**WHAT NEEDS TO BE DONE:** An exact, line-by-line copy is needed, beginning at the line with "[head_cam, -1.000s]" and ending at the last line of the listing below.

**MATERIAL PROVIDED:**
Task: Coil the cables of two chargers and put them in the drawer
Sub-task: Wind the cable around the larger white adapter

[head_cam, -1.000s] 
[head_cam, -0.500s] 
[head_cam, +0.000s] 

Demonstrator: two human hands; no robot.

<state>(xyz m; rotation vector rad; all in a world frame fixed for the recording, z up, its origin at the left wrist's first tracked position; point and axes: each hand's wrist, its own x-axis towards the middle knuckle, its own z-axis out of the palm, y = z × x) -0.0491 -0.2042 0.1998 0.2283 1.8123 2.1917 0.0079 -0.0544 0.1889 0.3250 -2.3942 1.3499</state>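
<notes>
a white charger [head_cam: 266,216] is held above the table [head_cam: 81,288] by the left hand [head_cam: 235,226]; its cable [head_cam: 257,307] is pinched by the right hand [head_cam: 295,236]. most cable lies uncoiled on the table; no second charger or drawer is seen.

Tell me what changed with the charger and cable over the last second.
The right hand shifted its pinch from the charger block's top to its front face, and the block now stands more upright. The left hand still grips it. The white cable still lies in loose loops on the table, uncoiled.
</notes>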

**RESPONSE TO THE TASK:**
[head_cam, -1.000s] 
[head_cam, -0.500s] 
[head_cam, +0.000s] 

Demonstrator: two human hands; no robot.

<state>(xyz m; rotation vector rad; all in a world frame fixed for the recording, z up, its origin at the left wrist's first tracked position; point and axes: each hand's wrist, its own x-axis towards the middle knuckle, its own z-axis out of the palm, y = z × x) -0.0491 -0.2042 0.1998 0.2283 1.8123 2.1917 0.0079 -0.0544 0.1889 0.3250 -2.3942 1.3499</state>
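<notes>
a white charger [head_cam: 266,216] is held above the table [head_cam: 81,288] by the left hand [head_cam: 235,226]; its cable [head_cam: 257,307] is pinched by the right hand [head_cam: 295,236]. most cable lies uncoiled on the table; no second charger or drawer is seen.

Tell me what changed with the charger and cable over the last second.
The right hand shifted its pinch from the charger block's top to its front face, and the block now stands more upright. The left hand still grips it. The white cable still lies in loose loops on the table, uncoiled.
</notes>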

The required response has been given in full.